Out of the entries that follow, copy each line containing "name".

--- Data listing Enclosed Below ---

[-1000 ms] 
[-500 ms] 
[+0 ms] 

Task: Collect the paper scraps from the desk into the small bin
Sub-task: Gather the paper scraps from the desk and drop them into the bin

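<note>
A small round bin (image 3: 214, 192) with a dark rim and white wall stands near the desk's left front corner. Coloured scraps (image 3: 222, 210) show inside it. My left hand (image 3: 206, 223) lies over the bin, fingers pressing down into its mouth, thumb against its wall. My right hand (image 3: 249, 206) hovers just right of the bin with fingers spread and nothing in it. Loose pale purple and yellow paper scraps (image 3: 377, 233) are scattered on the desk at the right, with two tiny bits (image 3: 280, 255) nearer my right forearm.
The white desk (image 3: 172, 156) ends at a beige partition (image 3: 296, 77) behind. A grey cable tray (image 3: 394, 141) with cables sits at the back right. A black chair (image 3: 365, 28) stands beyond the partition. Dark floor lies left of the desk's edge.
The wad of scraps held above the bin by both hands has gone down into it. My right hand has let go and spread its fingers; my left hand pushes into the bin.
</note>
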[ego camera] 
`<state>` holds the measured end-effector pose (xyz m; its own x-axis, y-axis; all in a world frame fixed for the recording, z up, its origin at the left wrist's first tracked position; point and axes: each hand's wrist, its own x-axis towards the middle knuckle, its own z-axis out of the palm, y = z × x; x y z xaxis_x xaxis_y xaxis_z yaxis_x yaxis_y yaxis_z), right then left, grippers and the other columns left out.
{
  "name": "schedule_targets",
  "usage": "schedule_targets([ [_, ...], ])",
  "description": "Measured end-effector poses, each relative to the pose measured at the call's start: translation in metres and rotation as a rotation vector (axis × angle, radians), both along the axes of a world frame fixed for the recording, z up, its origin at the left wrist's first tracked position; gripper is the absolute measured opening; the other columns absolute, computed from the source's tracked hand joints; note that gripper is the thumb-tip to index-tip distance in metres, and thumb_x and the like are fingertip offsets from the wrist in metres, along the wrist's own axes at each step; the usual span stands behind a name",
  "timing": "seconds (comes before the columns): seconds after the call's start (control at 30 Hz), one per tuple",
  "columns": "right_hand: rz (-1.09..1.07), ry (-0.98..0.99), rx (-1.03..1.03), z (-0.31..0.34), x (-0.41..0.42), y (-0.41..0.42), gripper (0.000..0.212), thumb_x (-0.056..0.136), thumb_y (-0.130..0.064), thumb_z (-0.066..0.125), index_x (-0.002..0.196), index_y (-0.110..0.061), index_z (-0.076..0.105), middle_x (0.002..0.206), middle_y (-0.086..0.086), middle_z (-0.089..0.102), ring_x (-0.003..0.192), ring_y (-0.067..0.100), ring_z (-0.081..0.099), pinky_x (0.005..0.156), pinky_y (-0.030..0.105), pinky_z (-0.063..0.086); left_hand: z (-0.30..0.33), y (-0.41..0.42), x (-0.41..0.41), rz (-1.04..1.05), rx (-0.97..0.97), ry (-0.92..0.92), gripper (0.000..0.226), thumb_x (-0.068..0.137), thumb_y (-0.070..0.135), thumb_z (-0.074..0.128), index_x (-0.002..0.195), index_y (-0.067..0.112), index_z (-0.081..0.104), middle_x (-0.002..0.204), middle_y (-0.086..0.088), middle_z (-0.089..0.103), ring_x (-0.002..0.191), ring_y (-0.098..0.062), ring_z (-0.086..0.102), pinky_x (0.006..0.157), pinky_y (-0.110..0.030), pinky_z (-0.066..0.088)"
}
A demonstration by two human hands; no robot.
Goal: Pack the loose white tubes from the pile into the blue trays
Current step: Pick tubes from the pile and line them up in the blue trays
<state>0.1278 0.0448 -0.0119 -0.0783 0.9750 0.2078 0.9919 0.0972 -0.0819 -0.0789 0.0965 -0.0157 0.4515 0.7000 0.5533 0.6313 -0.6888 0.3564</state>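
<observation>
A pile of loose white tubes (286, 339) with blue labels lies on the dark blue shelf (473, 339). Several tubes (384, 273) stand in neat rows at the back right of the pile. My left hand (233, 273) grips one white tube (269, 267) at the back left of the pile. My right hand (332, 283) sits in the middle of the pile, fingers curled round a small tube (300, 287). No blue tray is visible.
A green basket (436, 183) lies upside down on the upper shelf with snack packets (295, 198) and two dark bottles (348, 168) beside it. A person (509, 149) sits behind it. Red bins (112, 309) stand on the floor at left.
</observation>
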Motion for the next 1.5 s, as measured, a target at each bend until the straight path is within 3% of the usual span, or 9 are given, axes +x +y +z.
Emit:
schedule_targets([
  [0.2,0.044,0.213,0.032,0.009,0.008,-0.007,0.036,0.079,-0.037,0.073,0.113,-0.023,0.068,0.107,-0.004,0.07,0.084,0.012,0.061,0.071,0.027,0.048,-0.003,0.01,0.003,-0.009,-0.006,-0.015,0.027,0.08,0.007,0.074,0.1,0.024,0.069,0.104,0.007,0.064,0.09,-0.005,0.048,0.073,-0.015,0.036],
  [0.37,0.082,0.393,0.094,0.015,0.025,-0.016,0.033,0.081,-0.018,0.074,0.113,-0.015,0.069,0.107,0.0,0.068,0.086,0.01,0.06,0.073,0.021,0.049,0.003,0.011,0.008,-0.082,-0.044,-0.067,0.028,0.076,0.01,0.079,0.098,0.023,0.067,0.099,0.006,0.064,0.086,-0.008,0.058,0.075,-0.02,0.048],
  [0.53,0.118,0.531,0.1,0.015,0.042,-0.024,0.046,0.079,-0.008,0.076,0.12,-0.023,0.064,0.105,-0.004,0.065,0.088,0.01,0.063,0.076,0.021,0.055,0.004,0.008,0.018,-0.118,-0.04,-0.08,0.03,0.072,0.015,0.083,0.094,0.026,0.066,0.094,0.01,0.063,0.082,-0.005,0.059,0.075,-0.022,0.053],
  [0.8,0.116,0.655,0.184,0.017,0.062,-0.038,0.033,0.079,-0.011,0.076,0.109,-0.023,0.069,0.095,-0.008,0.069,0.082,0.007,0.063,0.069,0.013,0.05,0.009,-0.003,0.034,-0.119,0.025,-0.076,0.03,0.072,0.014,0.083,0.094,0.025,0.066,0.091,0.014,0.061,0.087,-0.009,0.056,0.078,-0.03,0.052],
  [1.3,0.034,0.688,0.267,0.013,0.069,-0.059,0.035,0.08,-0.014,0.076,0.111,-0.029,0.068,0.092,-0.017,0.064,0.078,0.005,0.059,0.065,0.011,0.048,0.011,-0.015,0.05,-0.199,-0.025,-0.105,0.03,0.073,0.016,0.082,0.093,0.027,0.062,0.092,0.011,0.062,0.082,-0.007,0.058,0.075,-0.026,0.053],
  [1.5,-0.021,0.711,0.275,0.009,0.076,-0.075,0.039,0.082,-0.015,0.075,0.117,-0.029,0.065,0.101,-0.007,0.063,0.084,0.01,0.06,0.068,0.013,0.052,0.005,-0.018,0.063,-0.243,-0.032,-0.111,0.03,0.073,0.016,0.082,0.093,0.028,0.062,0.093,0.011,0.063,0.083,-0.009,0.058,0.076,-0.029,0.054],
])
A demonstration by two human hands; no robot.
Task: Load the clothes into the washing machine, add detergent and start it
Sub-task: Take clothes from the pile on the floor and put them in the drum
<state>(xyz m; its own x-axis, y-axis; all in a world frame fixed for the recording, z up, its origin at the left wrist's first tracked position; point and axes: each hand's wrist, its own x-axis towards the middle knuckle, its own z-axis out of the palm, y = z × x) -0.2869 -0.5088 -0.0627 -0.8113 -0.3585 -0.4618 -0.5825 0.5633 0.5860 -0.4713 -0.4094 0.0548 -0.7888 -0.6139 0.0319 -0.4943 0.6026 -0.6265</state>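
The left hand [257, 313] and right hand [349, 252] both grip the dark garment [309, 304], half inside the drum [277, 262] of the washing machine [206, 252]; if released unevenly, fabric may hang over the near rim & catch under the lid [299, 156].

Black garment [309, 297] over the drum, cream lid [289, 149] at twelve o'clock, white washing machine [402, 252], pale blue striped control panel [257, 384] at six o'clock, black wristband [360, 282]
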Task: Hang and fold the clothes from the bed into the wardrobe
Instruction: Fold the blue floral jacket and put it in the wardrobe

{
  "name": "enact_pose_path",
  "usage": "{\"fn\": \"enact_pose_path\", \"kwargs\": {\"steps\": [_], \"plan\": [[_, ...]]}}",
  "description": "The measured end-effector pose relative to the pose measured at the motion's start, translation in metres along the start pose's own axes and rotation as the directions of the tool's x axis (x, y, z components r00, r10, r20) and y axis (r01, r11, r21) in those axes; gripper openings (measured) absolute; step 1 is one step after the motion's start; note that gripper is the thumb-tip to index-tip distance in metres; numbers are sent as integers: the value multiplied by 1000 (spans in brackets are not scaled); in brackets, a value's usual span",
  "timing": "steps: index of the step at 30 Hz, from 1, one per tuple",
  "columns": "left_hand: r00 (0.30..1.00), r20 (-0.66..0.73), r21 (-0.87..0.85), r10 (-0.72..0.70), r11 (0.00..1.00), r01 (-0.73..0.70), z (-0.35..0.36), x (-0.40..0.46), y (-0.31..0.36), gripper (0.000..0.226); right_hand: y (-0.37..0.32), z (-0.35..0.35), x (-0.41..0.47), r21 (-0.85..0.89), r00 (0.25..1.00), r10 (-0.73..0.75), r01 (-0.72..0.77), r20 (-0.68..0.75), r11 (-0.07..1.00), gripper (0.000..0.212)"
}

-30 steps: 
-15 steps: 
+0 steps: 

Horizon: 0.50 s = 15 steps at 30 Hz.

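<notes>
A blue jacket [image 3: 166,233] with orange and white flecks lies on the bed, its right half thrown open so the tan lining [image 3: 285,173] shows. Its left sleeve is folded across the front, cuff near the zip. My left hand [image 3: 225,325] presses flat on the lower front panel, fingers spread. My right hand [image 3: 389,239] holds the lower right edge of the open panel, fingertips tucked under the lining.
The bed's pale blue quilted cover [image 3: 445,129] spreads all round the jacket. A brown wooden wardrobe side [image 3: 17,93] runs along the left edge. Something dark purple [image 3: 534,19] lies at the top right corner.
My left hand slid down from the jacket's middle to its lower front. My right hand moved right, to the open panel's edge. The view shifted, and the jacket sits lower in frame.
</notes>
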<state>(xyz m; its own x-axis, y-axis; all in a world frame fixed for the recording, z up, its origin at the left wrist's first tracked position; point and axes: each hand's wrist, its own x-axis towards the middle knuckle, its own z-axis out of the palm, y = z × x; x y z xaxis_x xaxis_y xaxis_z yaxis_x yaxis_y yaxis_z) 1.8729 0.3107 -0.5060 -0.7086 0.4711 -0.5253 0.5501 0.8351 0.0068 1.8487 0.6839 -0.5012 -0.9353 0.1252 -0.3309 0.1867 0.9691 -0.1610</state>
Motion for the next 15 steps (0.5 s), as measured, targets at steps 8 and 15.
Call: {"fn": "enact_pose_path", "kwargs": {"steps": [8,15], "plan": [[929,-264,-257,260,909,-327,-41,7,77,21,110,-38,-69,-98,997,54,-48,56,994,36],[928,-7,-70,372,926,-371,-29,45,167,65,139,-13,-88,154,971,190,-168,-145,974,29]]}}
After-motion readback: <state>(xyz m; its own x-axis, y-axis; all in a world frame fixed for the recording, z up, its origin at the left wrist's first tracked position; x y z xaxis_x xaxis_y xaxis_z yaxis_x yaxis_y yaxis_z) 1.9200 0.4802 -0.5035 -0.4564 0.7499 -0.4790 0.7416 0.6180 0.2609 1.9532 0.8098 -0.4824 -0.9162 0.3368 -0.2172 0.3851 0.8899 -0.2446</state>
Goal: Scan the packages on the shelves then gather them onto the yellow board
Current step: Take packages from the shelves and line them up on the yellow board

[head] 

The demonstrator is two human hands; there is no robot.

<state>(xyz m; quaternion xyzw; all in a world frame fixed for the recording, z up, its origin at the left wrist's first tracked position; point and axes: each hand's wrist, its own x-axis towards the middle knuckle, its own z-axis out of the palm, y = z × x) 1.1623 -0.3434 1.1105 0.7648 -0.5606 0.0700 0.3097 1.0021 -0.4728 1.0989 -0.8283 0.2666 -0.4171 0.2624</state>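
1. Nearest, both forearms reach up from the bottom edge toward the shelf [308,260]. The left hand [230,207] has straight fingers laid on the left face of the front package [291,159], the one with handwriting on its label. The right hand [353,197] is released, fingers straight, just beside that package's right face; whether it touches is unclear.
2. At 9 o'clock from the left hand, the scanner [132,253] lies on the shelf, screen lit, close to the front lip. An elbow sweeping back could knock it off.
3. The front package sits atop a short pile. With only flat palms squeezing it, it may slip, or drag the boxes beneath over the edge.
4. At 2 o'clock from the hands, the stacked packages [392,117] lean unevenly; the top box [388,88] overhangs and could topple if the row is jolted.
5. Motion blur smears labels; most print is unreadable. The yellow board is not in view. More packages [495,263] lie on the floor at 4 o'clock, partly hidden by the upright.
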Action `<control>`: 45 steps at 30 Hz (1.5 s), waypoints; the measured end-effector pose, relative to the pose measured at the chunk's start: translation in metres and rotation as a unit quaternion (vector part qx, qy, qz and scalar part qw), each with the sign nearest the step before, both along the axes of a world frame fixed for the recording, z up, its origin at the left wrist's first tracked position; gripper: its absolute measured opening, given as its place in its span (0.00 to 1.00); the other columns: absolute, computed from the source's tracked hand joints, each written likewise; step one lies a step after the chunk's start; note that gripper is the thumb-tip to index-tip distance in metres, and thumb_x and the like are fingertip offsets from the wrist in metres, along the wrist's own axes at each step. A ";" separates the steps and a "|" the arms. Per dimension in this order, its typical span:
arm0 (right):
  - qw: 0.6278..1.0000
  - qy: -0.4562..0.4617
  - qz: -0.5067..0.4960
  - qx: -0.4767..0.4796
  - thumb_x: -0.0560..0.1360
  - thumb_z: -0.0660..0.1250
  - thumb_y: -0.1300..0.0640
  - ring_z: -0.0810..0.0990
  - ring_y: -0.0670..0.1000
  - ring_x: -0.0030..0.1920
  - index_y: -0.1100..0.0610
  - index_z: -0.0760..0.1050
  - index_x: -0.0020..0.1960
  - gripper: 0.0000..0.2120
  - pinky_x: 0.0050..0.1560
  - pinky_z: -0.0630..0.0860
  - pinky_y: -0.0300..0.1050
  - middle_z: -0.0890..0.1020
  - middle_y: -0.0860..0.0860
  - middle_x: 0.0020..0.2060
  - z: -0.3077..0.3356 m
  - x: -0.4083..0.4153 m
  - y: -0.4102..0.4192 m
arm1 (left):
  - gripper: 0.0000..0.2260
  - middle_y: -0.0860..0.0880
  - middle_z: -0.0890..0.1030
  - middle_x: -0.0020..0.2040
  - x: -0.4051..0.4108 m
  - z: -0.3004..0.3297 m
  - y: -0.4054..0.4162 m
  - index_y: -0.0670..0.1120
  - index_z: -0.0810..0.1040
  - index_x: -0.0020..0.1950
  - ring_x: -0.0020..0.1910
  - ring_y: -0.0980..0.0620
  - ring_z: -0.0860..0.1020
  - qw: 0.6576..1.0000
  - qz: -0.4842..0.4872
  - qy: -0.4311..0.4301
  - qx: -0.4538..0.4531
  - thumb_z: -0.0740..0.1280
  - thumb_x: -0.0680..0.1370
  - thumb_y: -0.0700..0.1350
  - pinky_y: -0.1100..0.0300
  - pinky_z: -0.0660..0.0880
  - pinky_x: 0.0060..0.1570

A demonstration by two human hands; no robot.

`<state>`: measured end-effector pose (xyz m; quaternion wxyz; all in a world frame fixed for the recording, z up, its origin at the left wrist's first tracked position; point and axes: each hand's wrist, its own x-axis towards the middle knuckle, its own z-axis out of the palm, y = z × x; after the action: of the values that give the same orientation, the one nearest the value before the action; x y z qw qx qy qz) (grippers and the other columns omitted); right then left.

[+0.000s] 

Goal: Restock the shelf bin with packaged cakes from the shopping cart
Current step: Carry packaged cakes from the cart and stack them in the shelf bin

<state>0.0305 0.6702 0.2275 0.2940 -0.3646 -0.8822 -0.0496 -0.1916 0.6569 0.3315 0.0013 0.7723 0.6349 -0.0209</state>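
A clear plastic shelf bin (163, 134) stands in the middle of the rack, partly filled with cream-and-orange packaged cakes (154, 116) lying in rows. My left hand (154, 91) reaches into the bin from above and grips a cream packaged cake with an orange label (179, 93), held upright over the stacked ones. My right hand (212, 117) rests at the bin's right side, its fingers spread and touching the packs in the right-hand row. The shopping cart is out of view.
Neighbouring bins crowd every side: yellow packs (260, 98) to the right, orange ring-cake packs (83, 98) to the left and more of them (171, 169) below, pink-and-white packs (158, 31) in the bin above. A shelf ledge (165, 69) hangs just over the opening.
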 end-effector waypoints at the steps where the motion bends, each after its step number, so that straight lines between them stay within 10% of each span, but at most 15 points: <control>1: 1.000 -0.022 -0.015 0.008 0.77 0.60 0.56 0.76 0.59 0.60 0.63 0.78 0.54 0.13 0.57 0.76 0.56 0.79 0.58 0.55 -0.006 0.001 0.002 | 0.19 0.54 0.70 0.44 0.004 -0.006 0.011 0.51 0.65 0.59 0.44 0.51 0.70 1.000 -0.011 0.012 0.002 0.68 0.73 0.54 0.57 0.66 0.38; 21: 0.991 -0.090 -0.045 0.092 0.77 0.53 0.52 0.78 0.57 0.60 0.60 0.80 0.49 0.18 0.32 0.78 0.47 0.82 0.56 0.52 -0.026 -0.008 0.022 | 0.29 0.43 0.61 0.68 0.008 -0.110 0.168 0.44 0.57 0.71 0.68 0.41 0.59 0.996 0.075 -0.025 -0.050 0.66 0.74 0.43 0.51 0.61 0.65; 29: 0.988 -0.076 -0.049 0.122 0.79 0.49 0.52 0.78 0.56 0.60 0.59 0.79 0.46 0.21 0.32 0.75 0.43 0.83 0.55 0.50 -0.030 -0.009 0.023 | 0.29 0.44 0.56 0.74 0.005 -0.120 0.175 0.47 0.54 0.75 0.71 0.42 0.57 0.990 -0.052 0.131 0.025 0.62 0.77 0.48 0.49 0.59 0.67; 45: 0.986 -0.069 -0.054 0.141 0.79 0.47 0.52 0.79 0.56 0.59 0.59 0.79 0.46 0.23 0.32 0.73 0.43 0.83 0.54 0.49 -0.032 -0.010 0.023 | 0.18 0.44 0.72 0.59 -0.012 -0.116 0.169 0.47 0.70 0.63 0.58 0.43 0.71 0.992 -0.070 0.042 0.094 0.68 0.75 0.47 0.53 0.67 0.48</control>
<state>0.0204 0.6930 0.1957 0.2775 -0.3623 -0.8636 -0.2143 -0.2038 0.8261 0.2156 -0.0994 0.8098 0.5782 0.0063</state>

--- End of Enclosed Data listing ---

> _Task solution_:
  "name": "schedule_targets",
  "description": "Measured end-effector poses, each relative to the pose measured at the call's start: translation in metres and rotation as a rotation vector (axis × angle, radians), both along the axes of a world frame fixed for the recording, z up, its origin at the left wrist's first tracked position; gripper is the absolute measured opening; the other columns absolute, computed from the source's tracked hand joints; note that gripper is the thumb-tip to index-tip distance in metres, and thumb_x and the like are fingertip offsets from the wrist in metres, along the wrist's own axes at each step; the usual span stands behind a name",
  "name": "enact_pose_path",

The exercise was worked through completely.